# [DIRECTIONS FOR THIS TASK]
In the data below, how many lines include the word "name"? Give only the number.
(SUPPLIED INFORMATION)
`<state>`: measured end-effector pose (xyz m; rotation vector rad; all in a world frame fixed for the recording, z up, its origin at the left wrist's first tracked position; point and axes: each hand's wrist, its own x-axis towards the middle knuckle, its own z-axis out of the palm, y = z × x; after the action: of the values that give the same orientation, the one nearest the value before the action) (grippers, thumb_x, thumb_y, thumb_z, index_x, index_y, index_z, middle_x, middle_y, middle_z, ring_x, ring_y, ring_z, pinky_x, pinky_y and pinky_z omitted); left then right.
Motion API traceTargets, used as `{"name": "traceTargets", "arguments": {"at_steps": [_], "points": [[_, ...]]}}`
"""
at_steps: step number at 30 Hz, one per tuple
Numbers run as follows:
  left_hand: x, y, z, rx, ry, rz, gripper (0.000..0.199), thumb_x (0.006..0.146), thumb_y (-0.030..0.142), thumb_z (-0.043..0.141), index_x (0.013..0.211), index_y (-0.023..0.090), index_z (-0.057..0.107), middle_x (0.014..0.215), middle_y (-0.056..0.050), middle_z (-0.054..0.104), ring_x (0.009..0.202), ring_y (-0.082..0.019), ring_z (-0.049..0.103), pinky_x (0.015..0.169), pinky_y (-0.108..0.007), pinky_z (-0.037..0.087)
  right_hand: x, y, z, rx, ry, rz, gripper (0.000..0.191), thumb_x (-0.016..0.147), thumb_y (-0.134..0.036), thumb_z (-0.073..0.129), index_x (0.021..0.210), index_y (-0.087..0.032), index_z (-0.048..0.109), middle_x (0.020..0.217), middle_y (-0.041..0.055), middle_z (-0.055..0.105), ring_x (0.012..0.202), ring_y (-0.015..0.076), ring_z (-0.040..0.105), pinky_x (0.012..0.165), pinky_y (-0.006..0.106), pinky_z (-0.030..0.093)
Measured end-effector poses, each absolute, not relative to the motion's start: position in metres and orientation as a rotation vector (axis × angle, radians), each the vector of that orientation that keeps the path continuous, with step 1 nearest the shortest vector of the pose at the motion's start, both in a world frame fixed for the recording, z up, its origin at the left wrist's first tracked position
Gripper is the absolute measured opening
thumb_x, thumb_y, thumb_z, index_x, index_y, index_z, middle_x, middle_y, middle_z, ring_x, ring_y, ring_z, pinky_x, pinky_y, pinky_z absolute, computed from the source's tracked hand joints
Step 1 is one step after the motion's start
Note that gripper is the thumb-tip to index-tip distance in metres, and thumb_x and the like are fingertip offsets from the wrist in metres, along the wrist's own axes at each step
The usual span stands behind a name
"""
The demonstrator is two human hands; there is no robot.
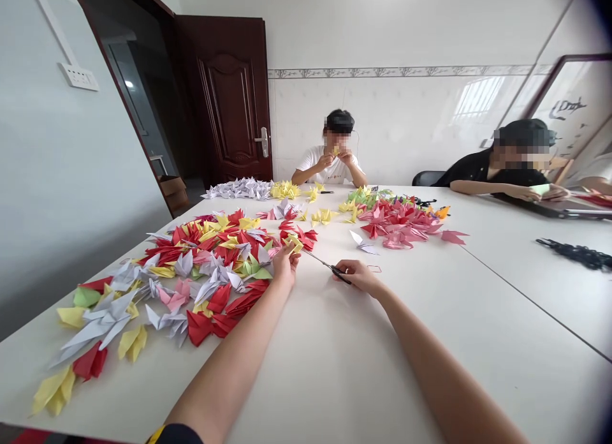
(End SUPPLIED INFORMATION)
# [ANSWER FOR THIS EXERCISE]
2